Taiwan Fund for Children and Families
- Abbreviation: TFCF
- Founded: 1938
- Type: NGO
- Focus: Support and care for disadvantaged children and families.
- Region served: 34 Countries
- Formerly called: China's Children Fund (1938–1951) Christian Children’s Fund (1951–1983) Chinese Children’s Fund (1983–1999) Chinese Fund for Children and Families (1999–2002) Taiwan Fund for Children and Families (2002- )

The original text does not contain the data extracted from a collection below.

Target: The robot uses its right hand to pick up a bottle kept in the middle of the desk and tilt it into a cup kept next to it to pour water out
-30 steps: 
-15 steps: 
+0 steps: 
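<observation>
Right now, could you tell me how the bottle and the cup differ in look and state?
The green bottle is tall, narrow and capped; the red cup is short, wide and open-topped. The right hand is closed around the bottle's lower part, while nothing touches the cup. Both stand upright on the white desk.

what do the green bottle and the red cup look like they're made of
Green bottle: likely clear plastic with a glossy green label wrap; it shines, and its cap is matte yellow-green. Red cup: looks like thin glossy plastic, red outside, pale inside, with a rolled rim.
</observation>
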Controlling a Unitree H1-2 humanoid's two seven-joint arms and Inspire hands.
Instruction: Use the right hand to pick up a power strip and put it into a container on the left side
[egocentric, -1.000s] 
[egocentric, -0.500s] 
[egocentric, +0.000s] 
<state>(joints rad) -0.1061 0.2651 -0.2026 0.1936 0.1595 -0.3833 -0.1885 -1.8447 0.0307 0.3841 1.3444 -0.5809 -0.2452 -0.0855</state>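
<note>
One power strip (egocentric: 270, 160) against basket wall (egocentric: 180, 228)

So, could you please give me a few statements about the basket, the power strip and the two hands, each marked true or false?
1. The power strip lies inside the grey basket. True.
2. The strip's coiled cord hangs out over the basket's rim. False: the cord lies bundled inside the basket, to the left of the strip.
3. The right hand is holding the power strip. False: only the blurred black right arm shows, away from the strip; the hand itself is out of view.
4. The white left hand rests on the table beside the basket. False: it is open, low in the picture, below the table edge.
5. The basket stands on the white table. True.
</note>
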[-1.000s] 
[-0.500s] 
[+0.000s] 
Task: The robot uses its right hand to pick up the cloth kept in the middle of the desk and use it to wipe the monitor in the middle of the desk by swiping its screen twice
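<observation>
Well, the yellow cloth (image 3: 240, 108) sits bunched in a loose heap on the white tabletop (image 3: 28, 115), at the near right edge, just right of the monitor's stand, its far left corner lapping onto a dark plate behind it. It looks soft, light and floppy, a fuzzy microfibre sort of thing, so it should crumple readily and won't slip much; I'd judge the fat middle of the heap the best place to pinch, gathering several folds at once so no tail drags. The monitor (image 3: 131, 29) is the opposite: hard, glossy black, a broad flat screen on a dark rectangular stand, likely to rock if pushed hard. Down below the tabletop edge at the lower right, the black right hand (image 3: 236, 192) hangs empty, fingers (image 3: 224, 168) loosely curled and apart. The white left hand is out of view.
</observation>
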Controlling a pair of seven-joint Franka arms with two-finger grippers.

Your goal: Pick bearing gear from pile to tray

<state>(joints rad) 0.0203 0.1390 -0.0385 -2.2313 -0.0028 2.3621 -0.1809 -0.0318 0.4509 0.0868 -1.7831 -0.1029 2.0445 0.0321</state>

= Taiwan Fund for Children and Families =

Taiwanese charitable organization

Taiwan Fund for Children and Families (TFCF; 台灣兒童暨家庭扶助基金會) is a nonprofit organization in Taiwan that provides services to vulnerable children and families who are below 18 years of age. “Livelihood Supports” and “Child Protection” are its two main target programs. Regardless of race, religion and gender, TFCF was founded in 1950 with a helping hand from Christian Children's Fund, a NGO from Virginia, United States. It went independent during 1985. Presently, it has 24 branch offices, 1 Ta-Tung Children's Home and other 11 Affiliates, 3 Non-profit Kindergartens as well as 7 overseas branch offices in Mongolia, Kyrgyzstan, Kingdom of Eswatini, Vietnam, Cambodia, Jordan, and Philippines. They also collaborate with ChildFund International USA, Children Believe, ChildFund Australia, and PLAN BØRNEfonden to provide children sponsorship program to help over 60,000 needy children across 34 countries.

== History ==
1938 – China’s Children Fund (CCF) was established in Richmond, Virginia, by the Christians in the United States.
1950 – Set up the first family-style orphanage in Taiwan and took over Ta-Tung Children’s Home.
1951 – CCF changed its name to Christian Children’s Fund, Christian Children’s Fund of Taiwan.
1964 – CCF Taiwan Field Office was formally established and 23 branch offices were set up gradually to provide services to needy children and families in Taiwan.
1985 – CCF/Taiwan became fully independent from Christian Children’s Fund and no longer received financial support from foreign donors.
1987 – CCF/Taiwan launched the Foreign Children Sponsorship Program and started sponsoring children in Asia, America, and Africa. It provided Child Protection Program in Taiwan.
1999 – Changed its name to Chinese Fund for Children and Families/Taiwan (CCF/Taiwan). Received the National Social Welfare Prize issued by the government.
2002 – Changed its name to Taiwan Fund for Children and Families (TFCF).
2004 – Mongolia Branch Office was registered as their first Branch Office abroad.
2008 – Started providing services in China.
2012 – Kyrgyzstan Branch Office was registered as their second Branch Office abroad.
2013 – TFCF launched a Child Protection Day on April 28. Kingdom of Eswatini Branch Office was registered as their third Branch Office abroad.
2014 – Vietnam Branch Office was registered as their fourth Branch Office abroad.
2015 – Cambodia Branch Office was registered as their fifth Branch Office abroad.
2016 – Matsu Branch Office was registered as their 24th Domestic Branch Office.
2017 – Became a full member of Accountable Now as the first eligible organization in Taiwan.
2018 – Jordan Branch Office was registered as their sixth Branch Office abroad.
2019 – Philippines Branch Office was registered as their seventh Branch Office abroad.